I am trying to detect a circle in binary image using hough transform.
When I use Opencv's built-in function for the circular hough transform, it is OK and I can find the circle.
Now I try to write my own 'kernel' code for doing hough transform but is very very slow:
kernel void hough_circle(read_only image2d_t imageIn, global int* in,const int w_hough,__global int * circle)
{
sampler_t sampler=CLK_NORMALIZED_COORDS_FALSE | CLK_ADDRESS_CLAMP_TO_EDGE | CLK_FILTER_NEAREST;
int gid0 = get_global_id(0);
int gid1 = get_global_id(1);
uint4 pixel;
int x0=0,y0=0,r;
int maxval=0;
pixel=read_imageui(imageIn,sampler,(int2)(gid0,gid1));
if(pixel.x==255)
{
for(int r=20;r<150;r+=2)
{
// int r=100;
for(int theta=0; theta<360;theta+=2)
{
x0=(int) round(gid0-r*cos( (float) radians( (float) theta) ));
y0=(int) round(gid1-r*sin( (float) radians( (float) theta) ));
if((x0>0) && (x0<get_global_size(0)) && (y0>0)&&(y0<get_global_size(1)))
atom_inc(&in[w_hough*y0+x0]);
}
if(maxval<in[w_hough*y0+x0])
{
maxval=in[w_hough*y0+x0];
circle[0]=gid0;
circle[1]=gid1;
circle[2]=r;
}
}
}
}
There are source codes for the hough opencl library with opencv, but its hard to me for extract a specific function that helps me.

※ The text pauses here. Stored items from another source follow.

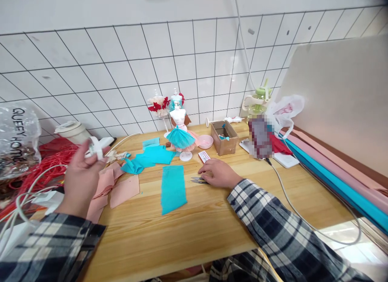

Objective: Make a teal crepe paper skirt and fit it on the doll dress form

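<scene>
My left hand (83, 175) is raised over the left side of the table, its fingers closed on a white roll of tape (97, 148). On the right, my right hand (222, 173) rests low on the table with its fingers curled over the handles of small thread snips (196, 179), whose blades point left. Just beyond those fingers lies a small white and red box (204, 156). A turquoise crepe paper rectangle (173, 189) lies flat between my hands. Behind it stands a small white dress form (178, 119) wearing a turquoise and pink ruffled skirt (181, 139).
Pink paper pieces (125, 191) and more turquoise paper (151, 157) lie left of centre. Two decorated dress forms stand behind. A cardboard box (224, 139), pink bowl (206, 142) and green bottle (258, 100) stand farther back. Red strands (45, 171) and cables crowd the left.
</scene>
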`<state>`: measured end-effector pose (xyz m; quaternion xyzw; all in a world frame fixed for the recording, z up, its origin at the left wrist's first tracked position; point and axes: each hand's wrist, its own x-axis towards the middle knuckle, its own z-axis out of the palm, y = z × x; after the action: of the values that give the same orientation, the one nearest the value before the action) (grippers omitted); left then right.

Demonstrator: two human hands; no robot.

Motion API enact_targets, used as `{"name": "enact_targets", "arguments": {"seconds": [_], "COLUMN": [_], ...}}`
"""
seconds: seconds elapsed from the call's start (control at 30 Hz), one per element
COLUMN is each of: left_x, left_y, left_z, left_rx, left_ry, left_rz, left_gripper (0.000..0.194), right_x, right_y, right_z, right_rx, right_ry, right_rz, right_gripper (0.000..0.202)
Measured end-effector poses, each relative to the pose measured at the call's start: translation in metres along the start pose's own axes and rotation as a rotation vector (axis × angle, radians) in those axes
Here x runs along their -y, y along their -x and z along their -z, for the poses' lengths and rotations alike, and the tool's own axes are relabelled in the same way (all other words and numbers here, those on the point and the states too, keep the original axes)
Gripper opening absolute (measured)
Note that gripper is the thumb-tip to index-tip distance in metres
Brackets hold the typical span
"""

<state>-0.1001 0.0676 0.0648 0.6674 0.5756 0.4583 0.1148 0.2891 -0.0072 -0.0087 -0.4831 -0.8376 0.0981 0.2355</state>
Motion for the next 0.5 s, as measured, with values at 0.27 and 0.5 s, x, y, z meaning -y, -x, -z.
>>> {"name": "enact_targets", "arguments": {"seconds": [0.27, 0.5], "left_x": [-0.011, -0.046], "left_y": [0.077, 0.069], "left_z": [-0.028, -0.055], "left_rx": [0.426, 0.799], "left_ry": [0.065, 0.257], "left_rz": [0.11, 0.029], "left_gripper": [0.055, 0.036], "right_x": [-0.011, -0.018], "right_y": [0.001, 0.002], "right_z": [-0.002, 0.005], "right_rx": [0.084, -0.057], "right_ry": [0.135, 0.18], "right_rz": [-0.23, -0.301], "right_gripper": [0.016, 0.022]}}
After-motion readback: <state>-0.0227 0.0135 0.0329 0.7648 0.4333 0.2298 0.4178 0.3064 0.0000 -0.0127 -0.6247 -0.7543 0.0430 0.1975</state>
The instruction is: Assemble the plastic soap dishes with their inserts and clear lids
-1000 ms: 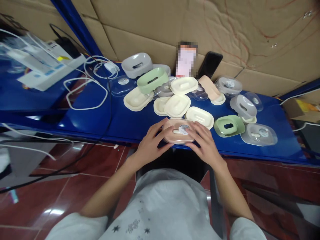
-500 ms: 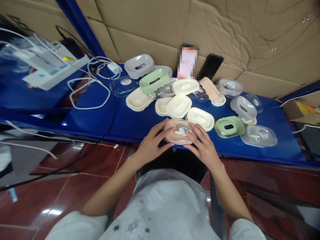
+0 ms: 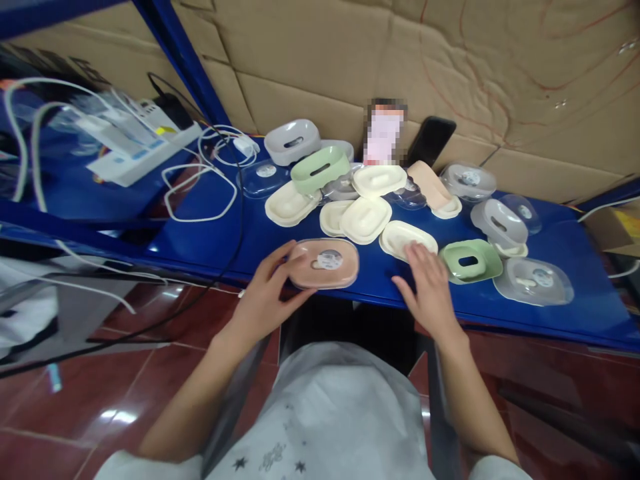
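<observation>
My left hand (image 3: 267,290) grips the left end of a pink soap box (image 3: 306,272), thumb at the front edge and fingers behind. A clear lid with a round white label (image 3: 330,260) covers this box, which lies at the table's front edge. To the right, my right hand (image 3: 427,287) is open, thumb apart, its fingertips over the front edge of a cream oval tray (image 3: 403,237); whether they touch it I cannot tell. Right of that hand sits a green soap box shell (image 3: 473,267). More cream trays (image 3: 367,220) overlap in the middle.
On the blue table (image 3: 210,247) stand a grey shell (image 3: 293,141), another green shell (image 3: 320,172) and a lidded grey soap box (image 3: 533,283). Two phones lean at the back, one black (image 3: 433,141). A power strip (image 3: 145,157) and white cables (image 3: 200,217) lie left.
The pink soap box has moved left with my left hand. My right hand has let go of it and moved right to the cream tray. The camera view has shifted slightly.
</observation>
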The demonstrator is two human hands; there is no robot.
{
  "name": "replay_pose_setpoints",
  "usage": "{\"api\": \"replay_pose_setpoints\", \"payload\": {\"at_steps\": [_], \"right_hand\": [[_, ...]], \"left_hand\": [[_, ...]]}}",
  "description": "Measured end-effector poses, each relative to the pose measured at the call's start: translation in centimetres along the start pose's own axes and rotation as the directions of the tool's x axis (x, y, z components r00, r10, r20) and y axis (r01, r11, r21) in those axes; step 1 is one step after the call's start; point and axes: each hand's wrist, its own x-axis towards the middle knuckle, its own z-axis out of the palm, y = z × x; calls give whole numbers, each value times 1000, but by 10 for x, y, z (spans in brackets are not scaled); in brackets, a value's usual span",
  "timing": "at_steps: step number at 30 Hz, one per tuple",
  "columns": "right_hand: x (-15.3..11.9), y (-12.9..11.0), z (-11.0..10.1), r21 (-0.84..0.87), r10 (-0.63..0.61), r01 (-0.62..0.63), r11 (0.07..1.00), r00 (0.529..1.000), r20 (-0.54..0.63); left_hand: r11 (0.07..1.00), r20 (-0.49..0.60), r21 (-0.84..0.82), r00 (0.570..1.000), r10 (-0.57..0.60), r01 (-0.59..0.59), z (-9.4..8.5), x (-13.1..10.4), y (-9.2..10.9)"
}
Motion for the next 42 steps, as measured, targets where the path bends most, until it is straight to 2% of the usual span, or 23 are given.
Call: {"api": "replay_pose_setpoints", "payload": {"at_steps": [2, 6, 11, 13, 15, 17, 19, 21, 23, 25, 29, 32, 34, 37, 42], "right_hand": [[-2, 11, 0, -40, 64, -65, 997, 997, -36], [-8, 13, 2, 47, 38, -36, 998, 999, -38], [-9, -6, 4, 130, -55, 52, 990, 998, 22], [-8, -12, 5, 138, -68, 63, 988, 997, 35], [-6, -16, 6, 145, -82, 74, 987, 995, 50], [-6, -18, 6, 160, -103, 91, 983, 992, 68], [-7, -18, 7, 181, -125, 108, 978, 988, 88], [-9, -17, 5, 211, -136, 113, 971, 986, 98], [-8, -13, 1, 241, -130, 107, 965, 988, 84], [0, -7, -5, 243, -129, 112, 963, 990, 57], [52, 9, -14, 107, -124, 121, 987, 992, 21], [102, 22, -8, -83, 17, -18, 996, 1000, -15], [123, 31, 1, -176, 129, -134, 975, 991, -40], [130, 40, 14, -238, 197, -201, 950, 980, -40], [113, 42, 22, -250, 184, -188, 950, 982, -39]], "left_hand": [[996, -67, 60, 996, -55, 60, -15, -10, -12], [981, -174, 120, 976, -131, 154, -30, -21, -32], [966, -243, 137, 953, -181, 219, -21, -19, -43], [965, -301, 189, 946, -120, 183, -13, -16, -38], [965, -336, 247, 942, 3, 85, -2, -10, -24], [971, -290, 235, 950, 116, -47, 11, -1, -4], [980, -165, 132, 971, 170, -149, 26, 12, 18], [974, -8, 52, 975, 221, -221, 42, 25, 37], [964, 121, 19, 958, 262, -266, 54, 36, 47], [963, 177, 1, 948, 266, -270, 62, 41, 48], [972, 120, -77, 966, 229, -221, 64, 39, 37], [969, 84, -129, 971, 225, -213, 63, 35, 33], [965, 72, -143, 970, 230, -218, 62, 35, 32], [963, 62, -142, 969, 238, -228, 63, 34, 34], [968, 62, -120, 971, 229, -220, 64, 34, 37]]}}
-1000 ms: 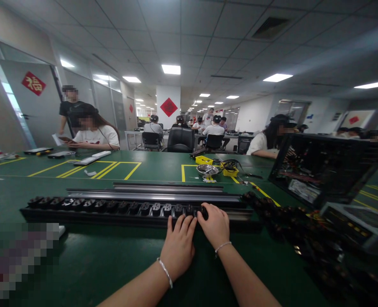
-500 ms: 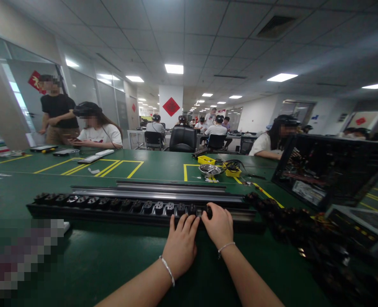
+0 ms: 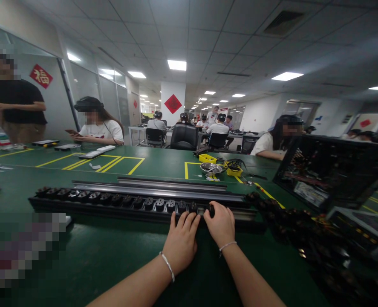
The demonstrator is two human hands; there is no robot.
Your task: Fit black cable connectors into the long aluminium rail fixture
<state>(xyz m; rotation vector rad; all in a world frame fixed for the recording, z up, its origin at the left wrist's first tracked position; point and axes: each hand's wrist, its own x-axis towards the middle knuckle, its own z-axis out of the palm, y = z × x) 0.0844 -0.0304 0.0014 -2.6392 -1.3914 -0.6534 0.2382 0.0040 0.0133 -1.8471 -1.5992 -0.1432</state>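
Observation:
A long black metal channel (image 3: pixel 105 211) lies across the green table in front of me. A row of round black socket modules (image 3: pixel 138 202) sits along most of its length, and its right end shows bare metal. My left hand (image 3: pixel 180 241) rests at the channel's front edge, fingers stretched out below the last modules of the row. Between the thumb and fingers of my right hand (image 3: pixel 222 224) is one black socket module (image 3: pixel 211 210), held over the channel just right of the row, with a small gap between. The fingertips partly hide it.
Behind the channel lie more metal rails (image 3: pixel 172 192). A dark heap of loose modules (image 3: pixel 291 221) spreads to the right, beside an open computer case (image 3: pixel 329 170) and a metal box (image 3: pixel 364 232). Farther back are a steel bowl (image 3: pixel 211 168) and yellow bins (image 3: pixel 207 158). Several people sit beyond.
My hands stay at nearly the same spot on the channel, the right still pinching the module. The standing person at the far left has moved left. My view has shifted slightly.

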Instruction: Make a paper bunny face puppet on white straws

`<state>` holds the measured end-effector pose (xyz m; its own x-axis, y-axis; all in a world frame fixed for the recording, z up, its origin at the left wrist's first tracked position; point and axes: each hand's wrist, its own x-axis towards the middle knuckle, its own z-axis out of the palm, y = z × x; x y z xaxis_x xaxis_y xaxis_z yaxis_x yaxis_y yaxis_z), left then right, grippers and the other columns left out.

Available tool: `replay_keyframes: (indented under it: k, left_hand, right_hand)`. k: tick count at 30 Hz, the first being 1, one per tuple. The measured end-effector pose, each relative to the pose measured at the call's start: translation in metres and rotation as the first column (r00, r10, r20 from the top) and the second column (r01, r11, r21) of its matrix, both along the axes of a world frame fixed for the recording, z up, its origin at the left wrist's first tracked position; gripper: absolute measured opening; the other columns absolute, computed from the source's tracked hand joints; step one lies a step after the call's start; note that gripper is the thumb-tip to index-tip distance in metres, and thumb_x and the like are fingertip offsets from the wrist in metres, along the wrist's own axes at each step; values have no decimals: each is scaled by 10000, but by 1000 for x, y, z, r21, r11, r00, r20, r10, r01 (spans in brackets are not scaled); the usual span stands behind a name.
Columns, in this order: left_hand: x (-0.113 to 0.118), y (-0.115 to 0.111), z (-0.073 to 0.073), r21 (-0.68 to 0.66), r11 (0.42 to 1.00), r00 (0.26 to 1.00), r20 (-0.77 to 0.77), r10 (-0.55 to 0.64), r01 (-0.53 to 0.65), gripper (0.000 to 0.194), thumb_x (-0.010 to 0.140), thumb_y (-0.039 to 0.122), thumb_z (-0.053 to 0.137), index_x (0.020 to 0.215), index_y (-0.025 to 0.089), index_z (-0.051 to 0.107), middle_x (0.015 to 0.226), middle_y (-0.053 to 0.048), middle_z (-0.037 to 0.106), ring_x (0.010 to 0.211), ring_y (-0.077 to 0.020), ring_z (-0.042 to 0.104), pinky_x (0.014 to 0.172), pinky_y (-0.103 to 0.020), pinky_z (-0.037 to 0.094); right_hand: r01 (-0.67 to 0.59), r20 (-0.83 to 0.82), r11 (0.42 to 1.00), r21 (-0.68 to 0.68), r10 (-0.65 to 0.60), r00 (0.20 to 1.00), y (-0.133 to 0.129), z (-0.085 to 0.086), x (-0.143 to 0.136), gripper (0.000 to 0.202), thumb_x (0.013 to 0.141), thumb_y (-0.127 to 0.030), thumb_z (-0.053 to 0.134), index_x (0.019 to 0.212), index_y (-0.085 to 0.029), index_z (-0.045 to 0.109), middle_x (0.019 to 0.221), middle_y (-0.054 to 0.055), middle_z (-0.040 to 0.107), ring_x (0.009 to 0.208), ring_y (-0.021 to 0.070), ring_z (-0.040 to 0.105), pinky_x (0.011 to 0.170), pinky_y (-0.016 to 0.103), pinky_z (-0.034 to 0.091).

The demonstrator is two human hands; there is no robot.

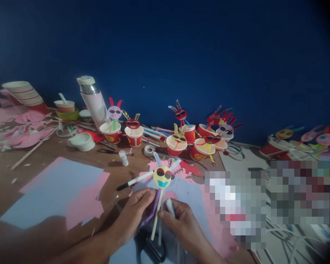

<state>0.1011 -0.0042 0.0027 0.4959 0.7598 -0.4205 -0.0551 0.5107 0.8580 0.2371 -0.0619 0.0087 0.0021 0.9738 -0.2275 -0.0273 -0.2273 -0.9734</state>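
Note:
A yellow paper face (162, 177) with dark sunglasses, a blue mouth and paper feelers stands on thin sticks between my hands. My left hand (139, 207) is closed at the purple strip (155, 207) below the face. My right hand (181, 222) has its thumb against the pale stick (158, 216), and a small whitish tube-like item (170, 207) shows between its fingers. Black-handled scissors (151, 251) lie under the hands. Left of the face is a white marker with a black cap (134, 180).
Red-and-white paper cups (110, 132) with paper faces line the back, beside a white flask (93, 106). Stacked cups (24, 95) stand far left. Pale paper sheets (52, 190), a glue stick (123, 158) and a tape roll (149, 150) lie nearer. Cables are at right.

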Motion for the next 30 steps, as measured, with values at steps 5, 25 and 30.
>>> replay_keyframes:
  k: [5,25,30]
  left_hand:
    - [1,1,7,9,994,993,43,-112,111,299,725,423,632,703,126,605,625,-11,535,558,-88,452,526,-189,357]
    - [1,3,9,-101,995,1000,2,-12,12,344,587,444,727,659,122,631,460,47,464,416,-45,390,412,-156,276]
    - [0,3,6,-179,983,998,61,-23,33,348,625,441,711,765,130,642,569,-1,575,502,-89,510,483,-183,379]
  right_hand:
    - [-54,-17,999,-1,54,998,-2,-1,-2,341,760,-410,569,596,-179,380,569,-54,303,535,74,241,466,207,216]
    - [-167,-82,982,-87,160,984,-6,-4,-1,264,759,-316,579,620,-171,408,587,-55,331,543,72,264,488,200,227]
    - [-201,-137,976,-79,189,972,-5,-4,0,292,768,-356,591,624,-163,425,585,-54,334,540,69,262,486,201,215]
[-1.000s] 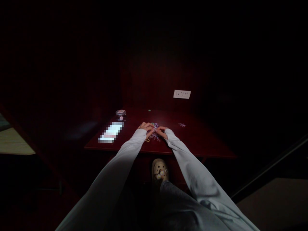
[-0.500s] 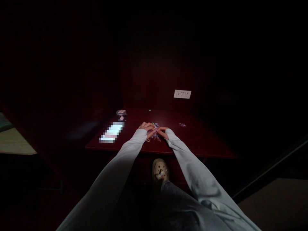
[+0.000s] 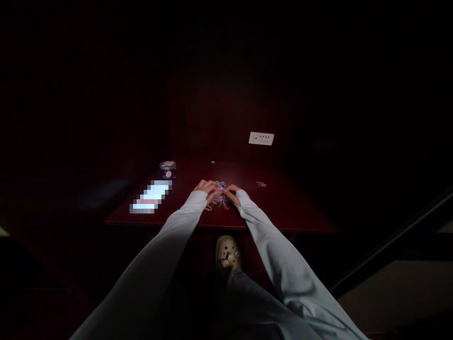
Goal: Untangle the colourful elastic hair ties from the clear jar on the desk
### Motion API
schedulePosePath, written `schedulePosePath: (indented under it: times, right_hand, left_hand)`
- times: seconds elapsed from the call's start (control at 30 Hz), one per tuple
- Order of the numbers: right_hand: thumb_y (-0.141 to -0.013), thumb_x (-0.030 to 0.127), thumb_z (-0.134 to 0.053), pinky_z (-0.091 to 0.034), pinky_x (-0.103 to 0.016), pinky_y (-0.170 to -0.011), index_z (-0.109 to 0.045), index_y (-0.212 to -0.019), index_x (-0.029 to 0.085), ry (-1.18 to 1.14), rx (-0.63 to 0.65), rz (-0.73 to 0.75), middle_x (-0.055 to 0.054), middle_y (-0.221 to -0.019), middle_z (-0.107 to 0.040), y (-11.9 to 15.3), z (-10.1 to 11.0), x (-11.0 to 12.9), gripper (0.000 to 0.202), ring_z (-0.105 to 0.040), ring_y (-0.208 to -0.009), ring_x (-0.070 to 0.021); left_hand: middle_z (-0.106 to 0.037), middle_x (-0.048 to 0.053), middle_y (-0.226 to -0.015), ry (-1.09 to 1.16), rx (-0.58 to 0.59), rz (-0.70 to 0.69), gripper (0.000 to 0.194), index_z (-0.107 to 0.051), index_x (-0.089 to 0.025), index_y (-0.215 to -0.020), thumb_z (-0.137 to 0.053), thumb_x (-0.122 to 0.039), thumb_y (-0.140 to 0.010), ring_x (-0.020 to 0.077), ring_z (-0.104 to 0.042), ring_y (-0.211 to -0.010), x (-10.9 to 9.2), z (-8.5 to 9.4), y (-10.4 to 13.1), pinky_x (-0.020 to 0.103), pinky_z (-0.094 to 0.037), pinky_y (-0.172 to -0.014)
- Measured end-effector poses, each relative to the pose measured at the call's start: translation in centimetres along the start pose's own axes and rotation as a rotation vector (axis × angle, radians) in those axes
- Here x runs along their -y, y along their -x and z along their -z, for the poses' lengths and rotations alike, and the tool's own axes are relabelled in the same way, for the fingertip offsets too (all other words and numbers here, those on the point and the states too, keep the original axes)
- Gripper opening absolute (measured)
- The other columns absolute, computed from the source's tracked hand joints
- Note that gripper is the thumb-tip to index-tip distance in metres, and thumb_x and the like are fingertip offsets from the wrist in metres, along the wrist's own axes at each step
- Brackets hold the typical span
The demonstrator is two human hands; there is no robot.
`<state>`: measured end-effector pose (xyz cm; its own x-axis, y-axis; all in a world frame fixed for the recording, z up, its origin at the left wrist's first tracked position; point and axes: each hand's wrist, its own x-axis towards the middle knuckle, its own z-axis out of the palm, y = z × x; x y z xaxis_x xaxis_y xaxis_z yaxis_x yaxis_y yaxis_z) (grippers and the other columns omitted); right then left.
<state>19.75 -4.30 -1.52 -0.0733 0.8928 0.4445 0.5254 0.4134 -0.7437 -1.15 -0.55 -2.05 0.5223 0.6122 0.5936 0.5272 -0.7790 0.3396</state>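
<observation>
The heap of small purple loops (image 3: 220, 202), perhaps hair elastics, lies near the middle of the worktop's (image 3: 290, 208) front edge. The left hand (image 3: 205, 187) and right hand (image 3: 231, 193) meet over it, fingers bent inward. Whether either grip has closed on a single loop can't be made out; the fingertips are too small and dim. Loops so tangled could come up in a clump when one is pulled, and a thin elastic could snap out of a loose pinch.

The yellow loop (image 3: 208, 208) sits by the left wrist, between heap and front edge; a dragging cuff might sweep it off, down toward the clog (image 3: 228, 250) below. The green loop (image 3: 217, 182) touches the heap's far side, by the left fingers, so it could get mixed in.

Farther out, the small purple cluster (image 3: 261, 184) lies apart, toward the right edge; a wide sweep of the right sleeve might scatter it. The green ring (image 3: 213, 162), alone near the back edge, is easily overlooked in this gloom. The lidded jar (image 3: 167, 166) and the lit phone (image 3: 150, 196), both near the left edge, risk a knock from the left elbow swinging outward.
</observation>
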Motion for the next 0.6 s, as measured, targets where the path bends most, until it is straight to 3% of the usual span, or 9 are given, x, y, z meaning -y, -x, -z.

Can anyone offer a better source code example, or help me understand why this is so inefficient? the code main.cpp and kernel.cl compress in rar file http://www.files.com/set/527152684017e use opencv lib for read and display image >
Making repeated calls to
sin()
andcos()
is computationally expensive. Since you only ever call these functions with the same 180 values oftheta
, you could speed things up by precalculating these values and storing them in an array.A more robust approach would be to use the midpoint circle algorithm to find the perimeters of these circles by simple integer arithmetic.
What you are doing is running a huge CPU block of code in only 1 workitem, the results as expected, is a slowww kernel.
Detailed answer: The only place were you use the work-item ID is just for the pixel value, if that condition is met then you run a big chunck of code. Some of the work-items will trigger this some of them don't. The ones that trigger it will make indirectly all the work group to run that code, and this will slow you down.
In addition, the workitems that don't enter that condition will be idle. Depending on the image maybe 99% of them are idle.
I would rewrite your algorithm to use 1 workgroup per pixel. If the condition is met the workgroup will run the algorithm, if it is not, the whole workgroup will skip. And in the case the workgroup enters the condition, you will have many workitems to play with. This will allow a redesign of the code such that the inner for loops run in parallel.